### TASK DETAILS
Collect the lines of the entries where "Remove" shows up.

[TASK INPUT Boundary: Start]

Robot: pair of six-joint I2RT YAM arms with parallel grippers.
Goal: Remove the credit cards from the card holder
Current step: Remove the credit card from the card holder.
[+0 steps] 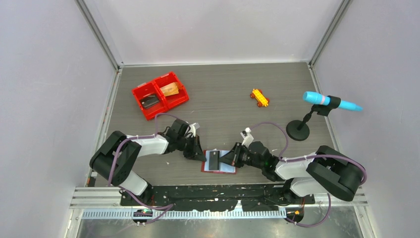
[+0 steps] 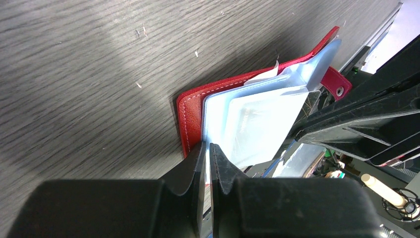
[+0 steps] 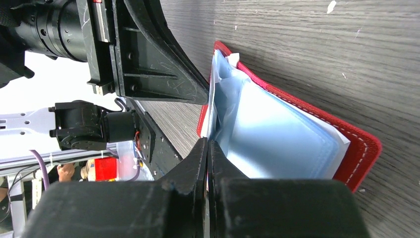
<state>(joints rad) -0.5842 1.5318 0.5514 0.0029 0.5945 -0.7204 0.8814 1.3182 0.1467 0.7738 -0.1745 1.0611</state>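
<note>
Card holder (image 1: 218,161) lies open at the near table edge, left gripper (image 2: 208,148) and right gripper (image 3: 207,145) each pinched on a pale sleeve; separate gently, avoiding tearing.

one card holder (image 1: 218,162), one bin (image 1: 160,94), one toy car (image 1: 259,97), one microphone (image 1: 331,102)

Two arms, left (image 1: 141,147) and right (image 1: 302,168), in chunky black housings with pale grey-white middle sections. Purple cables looped from shoulders to wrists. Small white block near each wrist. Black fingers (image 2: 195,166), matte, scuffed, tapering to thin tips. Bases bolted to a black perforated plate on a silver rail.
</note>
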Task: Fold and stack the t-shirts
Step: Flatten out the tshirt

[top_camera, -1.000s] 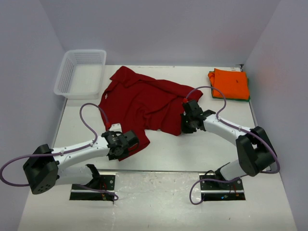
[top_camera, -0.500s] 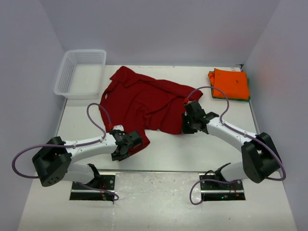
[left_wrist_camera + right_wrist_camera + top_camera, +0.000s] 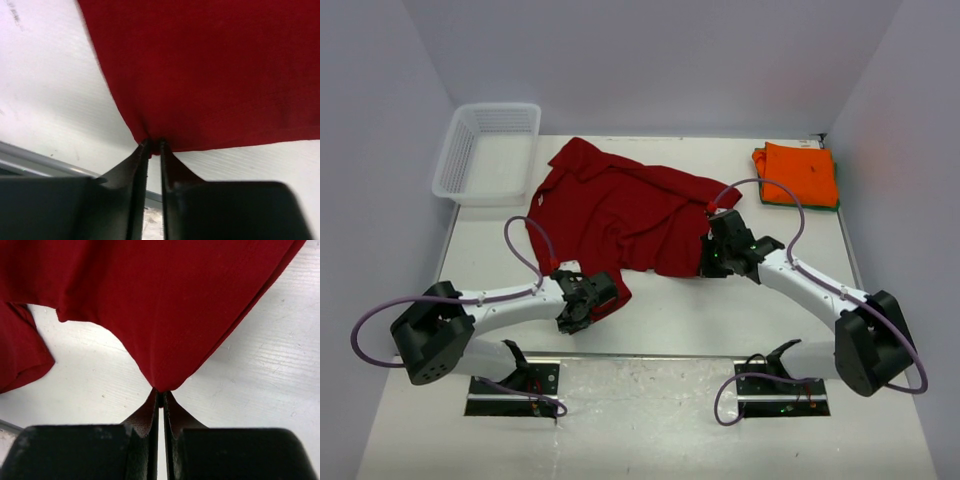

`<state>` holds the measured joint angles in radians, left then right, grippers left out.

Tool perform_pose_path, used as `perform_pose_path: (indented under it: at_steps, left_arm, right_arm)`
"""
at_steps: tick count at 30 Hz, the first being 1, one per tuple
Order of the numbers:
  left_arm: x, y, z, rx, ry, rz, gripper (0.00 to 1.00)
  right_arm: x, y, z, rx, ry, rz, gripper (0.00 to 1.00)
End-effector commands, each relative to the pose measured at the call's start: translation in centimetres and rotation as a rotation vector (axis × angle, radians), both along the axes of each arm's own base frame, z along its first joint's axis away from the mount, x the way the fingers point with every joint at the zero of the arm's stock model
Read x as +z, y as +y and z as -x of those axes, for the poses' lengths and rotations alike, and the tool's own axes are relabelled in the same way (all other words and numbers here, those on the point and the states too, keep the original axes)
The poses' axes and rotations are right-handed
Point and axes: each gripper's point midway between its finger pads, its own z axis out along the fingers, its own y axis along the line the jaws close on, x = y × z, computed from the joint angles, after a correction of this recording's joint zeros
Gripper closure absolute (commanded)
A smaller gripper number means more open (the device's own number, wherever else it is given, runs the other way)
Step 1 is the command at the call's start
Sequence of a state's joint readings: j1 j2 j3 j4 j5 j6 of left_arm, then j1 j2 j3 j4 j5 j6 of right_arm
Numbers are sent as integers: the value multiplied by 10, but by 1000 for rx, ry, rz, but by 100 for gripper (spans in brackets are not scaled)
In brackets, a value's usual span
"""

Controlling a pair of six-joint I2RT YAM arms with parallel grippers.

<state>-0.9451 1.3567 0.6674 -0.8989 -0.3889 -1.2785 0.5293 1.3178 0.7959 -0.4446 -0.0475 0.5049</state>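
Note:
A dark red t-shirt [image 3: 620,205] lies rumpled across the middle of the white table. My left gripper [image 3: 597,296] is shut on its near left hem corner; the wrist view shows the cloth [image 3: 210,70] pinched at the fingertips [image 3: 152,144]. My right gripper [image 3: 710,262] is shut on the near right hem corner, the red cloth [image 3: 165,305] drawn to a point at the tips [image 3: 161,391]. A folded bright orange t-shirt [image 3: 800,172] lies at the far right on a green one [image 3: 798,205] that shows only an edge.
A white mesh basket [image 3: 488,150] stands at the far left corner. Grey walls close the table on three sides. Purple cables loop over both arms. The arm bases sit on metal plates at the near edge [image 3: 640,360].
Both grippers have drawn a little toward the near edge and outward with the shirt's hem corners, the right one moving right. The left arm's elbow swung right.

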Motion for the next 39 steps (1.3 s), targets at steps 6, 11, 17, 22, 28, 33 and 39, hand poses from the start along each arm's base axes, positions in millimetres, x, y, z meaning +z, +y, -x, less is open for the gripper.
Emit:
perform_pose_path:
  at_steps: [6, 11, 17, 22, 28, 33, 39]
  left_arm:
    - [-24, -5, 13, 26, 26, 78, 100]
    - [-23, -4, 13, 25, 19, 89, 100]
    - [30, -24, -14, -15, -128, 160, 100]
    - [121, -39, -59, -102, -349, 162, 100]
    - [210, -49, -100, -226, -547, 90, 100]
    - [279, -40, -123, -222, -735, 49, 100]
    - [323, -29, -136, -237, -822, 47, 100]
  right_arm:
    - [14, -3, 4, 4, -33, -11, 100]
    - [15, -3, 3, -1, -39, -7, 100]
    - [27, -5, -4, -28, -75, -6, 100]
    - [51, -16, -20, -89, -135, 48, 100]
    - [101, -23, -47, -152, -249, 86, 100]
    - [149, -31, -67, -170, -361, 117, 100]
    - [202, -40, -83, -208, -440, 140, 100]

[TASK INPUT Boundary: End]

### WRITTEN SOLUTION
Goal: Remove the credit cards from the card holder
Current step: Remove the credit card from the card holder.

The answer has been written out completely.